Fasolaki giahni (Fresh green beans with tomatoes)
The favourite summer food!
Prep time |
Cook time |
Total time |
Difficulty Degree |
Serves |
20 minutes |
20 minutes |
40 minutes |
Easy |
4 persons |
Green beans is a very nutritious food in our daily diet and is very good to be included for weight loss programmes, especially when combined with other vegetables and may be used in a lot of recipes. This low-calorie dietary choice is great for acquiring vitamins and minerals without adding any unwanted pounds!
There are approximately 150 varieties of green beans throughout the world that come in all shapes and colors, even purple! Despite the variable appearance of the beans, their nutritional content and health benefits remain similar.
Ingredients:
- 1 kg fresh green beans washed, cleaned and cut in pieces
- 3 fresh carrots (cut in thick slices)
- 2 large fresh potatoes washed, peeled (cut in cubes)
- 1 large onion chopped
- 3-4 ripe tomatoes blended or 1 package of tomatoe pulp/juice
- 1 teaspoon vegetable stock powder
- 4 tablespoons olive oil
- salt and pepper to taste
Preparation:
1. In a casserole put the olive oil with the onion, carrots and potatoes, and saute for a few minutes to get a light golden colour.

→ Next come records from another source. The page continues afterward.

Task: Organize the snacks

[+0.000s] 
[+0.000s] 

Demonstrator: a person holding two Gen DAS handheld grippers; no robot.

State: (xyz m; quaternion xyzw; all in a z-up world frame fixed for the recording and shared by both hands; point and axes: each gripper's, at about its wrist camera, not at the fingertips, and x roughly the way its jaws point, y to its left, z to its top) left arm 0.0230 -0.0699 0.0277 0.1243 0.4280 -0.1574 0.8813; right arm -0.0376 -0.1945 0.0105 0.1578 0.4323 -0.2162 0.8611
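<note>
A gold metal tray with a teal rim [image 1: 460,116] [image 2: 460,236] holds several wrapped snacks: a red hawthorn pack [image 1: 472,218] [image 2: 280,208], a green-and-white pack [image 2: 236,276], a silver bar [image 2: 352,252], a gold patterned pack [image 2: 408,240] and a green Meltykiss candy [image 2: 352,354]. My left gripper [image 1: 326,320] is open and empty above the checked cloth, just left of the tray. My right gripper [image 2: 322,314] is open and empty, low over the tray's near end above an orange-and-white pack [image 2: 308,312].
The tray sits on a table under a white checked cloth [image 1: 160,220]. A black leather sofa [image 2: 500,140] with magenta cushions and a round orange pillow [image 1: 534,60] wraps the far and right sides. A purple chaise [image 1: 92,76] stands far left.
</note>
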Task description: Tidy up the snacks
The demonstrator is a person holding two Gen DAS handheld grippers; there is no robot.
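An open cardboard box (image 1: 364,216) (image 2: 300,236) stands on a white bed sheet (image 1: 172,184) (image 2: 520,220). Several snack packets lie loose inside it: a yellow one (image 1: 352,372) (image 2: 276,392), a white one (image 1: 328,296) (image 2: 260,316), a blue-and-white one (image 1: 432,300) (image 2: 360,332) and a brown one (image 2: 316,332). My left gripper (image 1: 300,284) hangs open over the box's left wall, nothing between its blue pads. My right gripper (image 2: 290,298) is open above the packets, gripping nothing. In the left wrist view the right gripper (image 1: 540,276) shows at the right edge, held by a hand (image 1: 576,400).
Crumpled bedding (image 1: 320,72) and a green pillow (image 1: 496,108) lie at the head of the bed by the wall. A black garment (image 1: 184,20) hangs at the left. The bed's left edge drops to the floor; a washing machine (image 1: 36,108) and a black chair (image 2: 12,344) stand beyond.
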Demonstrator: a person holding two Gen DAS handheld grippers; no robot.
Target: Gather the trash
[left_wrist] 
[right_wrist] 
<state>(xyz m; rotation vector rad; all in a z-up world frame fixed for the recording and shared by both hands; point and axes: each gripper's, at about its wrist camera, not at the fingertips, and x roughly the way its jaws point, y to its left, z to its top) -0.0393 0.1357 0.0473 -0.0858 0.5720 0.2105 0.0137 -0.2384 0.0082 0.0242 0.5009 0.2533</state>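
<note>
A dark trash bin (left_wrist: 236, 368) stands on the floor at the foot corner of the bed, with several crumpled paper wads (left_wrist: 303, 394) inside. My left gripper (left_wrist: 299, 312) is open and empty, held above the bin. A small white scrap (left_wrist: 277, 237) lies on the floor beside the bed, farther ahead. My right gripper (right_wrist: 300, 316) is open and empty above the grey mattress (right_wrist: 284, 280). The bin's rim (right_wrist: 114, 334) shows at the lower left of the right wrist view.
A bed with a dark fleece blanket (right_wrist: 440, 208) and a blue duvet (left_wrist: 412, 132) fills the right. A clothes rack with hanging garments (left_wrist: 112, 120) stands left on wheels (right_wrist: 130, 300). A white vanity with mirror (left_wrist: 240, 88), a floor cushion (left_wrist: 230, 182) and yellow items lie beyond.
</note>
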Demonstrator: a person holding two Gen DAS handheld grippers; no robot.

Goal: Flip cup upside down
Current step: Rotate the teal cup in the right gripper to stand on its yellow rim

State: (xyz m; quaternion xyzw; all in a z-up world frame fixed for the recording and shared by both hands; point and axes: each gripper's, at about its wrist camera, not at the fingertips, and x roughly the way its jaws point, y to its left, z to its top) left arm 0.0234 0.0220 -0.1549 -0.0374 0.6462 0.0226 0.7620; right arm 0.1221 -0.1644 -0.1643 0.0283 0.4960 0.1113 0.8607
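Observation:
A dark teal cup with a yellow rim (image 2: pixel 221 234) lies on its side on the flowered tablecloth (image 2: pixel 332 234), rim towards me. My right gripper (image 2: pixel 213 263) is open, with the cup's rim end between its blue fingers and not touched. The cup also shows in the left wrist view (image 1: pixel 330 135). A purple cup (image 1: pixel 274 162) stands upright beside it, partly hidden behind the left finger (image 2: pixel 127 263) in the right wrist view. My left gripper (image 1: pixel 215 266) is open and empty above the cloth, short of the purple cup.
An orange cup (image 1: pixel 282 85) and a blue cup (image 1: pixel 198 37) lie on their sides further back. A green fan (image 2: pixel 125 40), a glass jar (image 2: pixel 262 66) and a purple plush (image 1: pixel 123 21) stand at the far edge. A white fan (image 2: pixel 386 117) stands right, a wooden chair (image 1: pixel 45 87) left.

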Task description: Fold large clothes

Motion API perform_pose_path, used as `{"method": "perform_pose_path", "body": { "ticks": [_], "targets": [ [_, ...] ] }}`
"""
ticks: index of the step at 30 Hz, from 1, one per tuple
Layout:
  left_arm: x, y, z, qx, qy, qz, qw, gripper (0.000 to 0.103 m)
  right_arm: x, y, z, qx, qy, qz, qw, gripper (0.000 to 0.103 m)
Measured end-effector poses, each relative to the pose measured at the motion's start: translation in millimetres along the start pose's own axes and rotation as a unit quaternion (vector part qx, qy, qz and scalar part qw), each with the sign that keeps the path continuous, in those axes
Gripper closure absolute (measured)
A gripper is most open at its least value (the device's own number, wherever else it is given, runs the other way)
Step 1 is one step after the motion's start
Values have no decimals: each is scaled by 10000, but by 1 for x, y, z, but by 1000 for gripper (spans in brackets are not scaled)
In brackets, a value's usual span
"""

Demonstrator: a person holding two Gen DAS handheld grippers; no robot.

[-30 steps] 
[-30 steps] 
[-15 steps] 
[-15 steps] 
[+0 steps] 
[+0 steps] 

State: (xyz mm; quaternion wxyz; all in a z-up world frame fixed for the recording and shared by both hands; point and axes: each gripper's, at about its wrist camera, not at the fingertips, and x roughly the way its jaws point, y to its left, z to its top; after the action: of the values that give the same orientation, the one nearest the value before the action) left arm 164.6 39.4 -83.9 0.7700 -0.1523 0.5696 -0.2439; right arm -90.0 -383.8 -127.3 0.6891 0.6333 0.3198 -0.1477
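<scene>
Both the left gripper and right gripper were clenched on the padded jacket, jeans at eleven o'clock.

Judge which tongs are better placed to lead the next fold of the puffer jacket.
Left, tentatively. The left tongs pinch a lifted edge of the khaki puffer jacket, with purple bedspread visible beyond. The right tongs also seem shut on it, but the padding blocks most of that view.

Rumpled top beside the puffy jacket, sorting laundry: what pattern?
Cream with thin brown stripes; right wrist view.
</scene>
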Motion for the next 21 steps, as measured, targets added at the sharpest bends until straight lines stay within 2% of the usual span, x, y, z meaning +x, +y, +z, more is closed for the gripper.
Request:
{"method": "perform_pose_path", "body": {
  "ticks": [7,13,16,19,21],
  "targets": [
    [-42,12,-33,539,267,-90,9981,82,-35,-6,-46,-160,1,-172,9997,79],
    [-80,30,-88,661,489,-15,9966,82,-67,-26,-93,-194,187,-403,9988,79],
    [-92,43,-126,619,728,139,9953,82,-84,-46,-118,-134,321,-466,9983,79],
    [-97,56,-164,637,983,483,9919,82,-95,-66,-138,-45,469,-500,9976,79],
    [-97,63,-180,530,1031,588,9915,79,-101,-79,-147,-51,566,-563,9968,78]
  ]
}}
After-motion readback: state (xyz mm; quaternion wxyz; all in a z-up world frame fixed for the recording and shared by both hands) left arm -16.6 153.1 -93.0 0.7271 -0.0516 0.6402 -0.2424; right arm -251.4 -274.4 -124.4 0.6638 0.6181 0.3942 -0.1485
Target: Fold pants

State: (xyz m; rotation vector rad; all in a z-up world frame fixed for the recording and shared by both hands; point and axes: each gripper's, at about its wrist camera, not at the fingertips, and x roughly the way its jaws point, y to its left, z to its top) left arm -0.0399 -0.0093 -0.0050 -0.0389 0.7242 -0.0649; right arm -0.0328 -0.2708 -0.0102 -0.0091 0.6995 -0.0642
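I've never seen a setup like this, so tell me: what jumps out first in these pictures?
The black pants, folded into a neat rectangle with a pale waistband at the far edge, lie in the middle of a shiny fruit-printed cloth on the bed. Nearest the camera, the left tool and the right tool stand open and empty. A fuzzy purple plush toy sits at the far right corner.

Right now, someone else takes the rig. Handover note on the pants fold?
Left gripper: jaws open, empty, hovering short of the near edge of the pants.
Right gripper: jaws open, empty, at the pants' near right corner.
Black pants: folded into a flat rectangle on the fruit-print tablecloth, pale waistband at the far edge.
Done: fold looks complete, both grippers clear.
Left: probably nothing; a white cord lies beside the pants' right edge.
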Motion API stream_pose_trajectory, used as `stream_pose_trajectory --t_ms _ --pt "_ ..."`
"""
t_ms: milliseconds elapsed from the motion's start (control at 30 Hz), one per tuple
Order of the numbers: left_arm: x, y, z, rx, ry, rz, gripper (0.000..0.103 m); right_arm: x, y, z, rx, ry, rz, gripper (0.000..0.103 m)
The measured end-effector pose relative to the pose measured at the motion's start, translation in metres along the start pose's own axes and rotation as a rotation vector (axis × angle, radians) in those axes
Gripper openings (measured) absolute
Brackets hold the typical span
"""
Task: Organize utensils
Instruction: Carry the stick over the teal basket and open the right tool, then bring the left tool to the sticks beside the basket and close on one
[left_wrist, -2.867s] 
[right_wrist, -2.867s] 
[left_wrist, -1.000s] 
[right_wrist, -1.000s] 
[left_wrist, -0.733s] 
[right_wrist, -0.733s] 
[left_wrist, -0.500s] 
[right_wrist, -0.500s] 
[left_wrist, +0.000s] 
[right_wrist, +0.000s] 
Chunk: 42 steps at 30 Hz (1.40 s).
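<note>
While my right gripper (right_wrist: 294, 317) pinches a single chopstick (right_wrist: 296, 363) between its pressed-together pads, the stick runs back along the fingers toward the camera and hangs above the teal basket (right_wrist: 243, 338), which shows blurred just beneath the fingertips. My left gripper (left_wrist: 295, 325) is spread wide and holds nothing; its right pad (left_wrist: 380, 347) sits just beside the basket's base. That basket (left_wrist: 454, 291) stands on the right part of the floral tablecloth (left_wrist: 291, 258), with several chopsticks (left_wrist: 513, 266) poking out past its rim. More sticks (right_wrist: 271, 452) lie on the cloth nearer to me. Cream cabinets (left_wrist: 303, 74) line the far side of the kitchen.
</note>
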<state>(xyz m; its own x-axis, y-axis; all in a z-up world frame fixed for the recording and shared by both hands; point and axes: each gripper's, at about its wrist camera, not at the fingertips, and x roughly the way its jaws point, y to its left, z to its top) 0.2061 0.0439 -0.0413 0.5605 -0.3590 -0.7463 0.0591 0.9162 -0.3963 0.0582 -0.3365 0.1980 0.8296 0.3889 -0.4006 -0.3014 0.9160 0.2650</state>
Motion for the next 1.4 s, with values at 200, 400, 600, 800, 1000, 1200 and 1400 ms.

Add the green beans, stir for another 2-3 minutes, add the tomatoes, the vegetable stock and cover with water.
2. Let them on high heat until boiling and cover with the lid and let simmer for about 20 minutes.
3. Season with salt and pepper and serve.
Tip of the Chef |
We may also use frozen green beans if fresh is not available for the recipe.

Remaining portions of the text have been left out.